The IbeA invasin of adherent-invasive Escherichia coli mediates interaction with intestinal epithelia and macrophages.


PMID 25712929

Abstract

Adherent-invasive Escherichia coli (AIEC) pathogroup isolates are a group of isolates from the intestinal mucosa of Crohn's disease patients that can invade intestinal epithelial cells (IECs) or macrophages and survive and/or replicate within. We have identified the ibeA gene in the genome of AIEC strain NRG857c and report the contribution of IbeA to the interaction of AIEC with IECs and macrophages and colonization of the mouse intestine. An ibeA deletion mutant strain (NRG857cΔibeA) was constructed, and the in vitro effect on AIEC adhesion and invasion of nonpolarized and polarized Caco-2 cells, the adhesion and transcytosis of M-like cells, the intracellular survival in THP-1 macrophages, and the contribution to intestinal colonization of the CD-1 murine model of infection were evaluated. A significant reduction in invasion was observed with the ibeA mutant in Caco-2 and M-like cells, whereas adhesion was not affected. Complementation of the mutant reestablished Caco-2 invasive phenotype to wild-type levels. Reduction in invasion did not significantly affect transcytosis through M-like cells at early time points. The absence of ibeA significantly affected AIEC intramacrophage survival up to 24 h postinfection.
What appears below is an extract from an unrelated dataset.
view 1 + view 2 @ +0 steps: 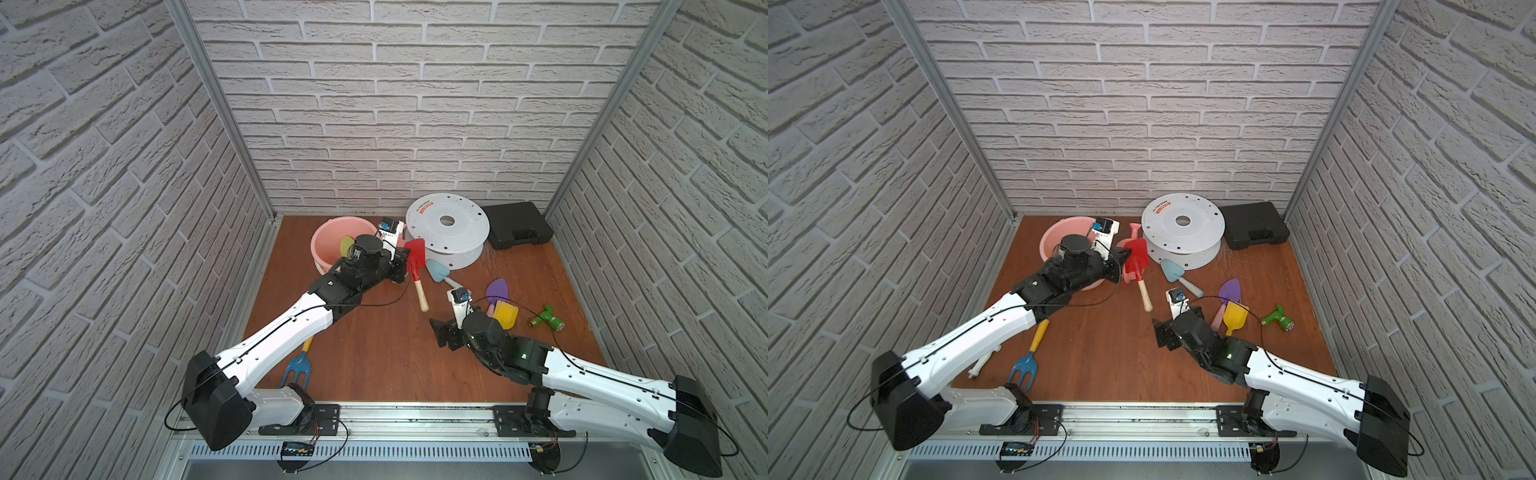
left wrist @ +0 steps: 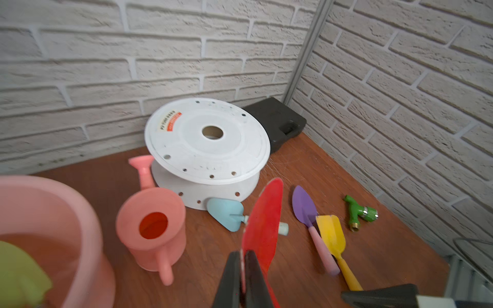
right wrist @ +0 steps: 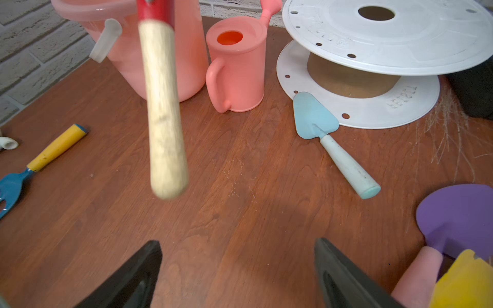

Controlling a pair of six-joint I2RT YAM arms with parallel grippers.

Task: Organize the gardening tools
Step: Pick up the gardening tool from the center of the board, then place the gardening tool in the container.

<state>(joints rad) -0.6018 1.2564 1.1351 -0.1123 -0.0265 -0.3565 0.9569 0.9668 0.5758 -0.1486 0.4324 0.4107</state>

No significant changes associated with IbeA were found in AIEC colonization across the murine gastrointestinal tract, but a slight reduction of gamma interferon was observed in the ceca of mice infected with the ibeA mutant. In addition, a decrease in the pathology scores was observed in the ilea and ceca of mice infected with the ibeA mutant. Our data support the function of IbeA in the AIEC invasion process, macrophage survival, and inflammatory response in the murine intestine.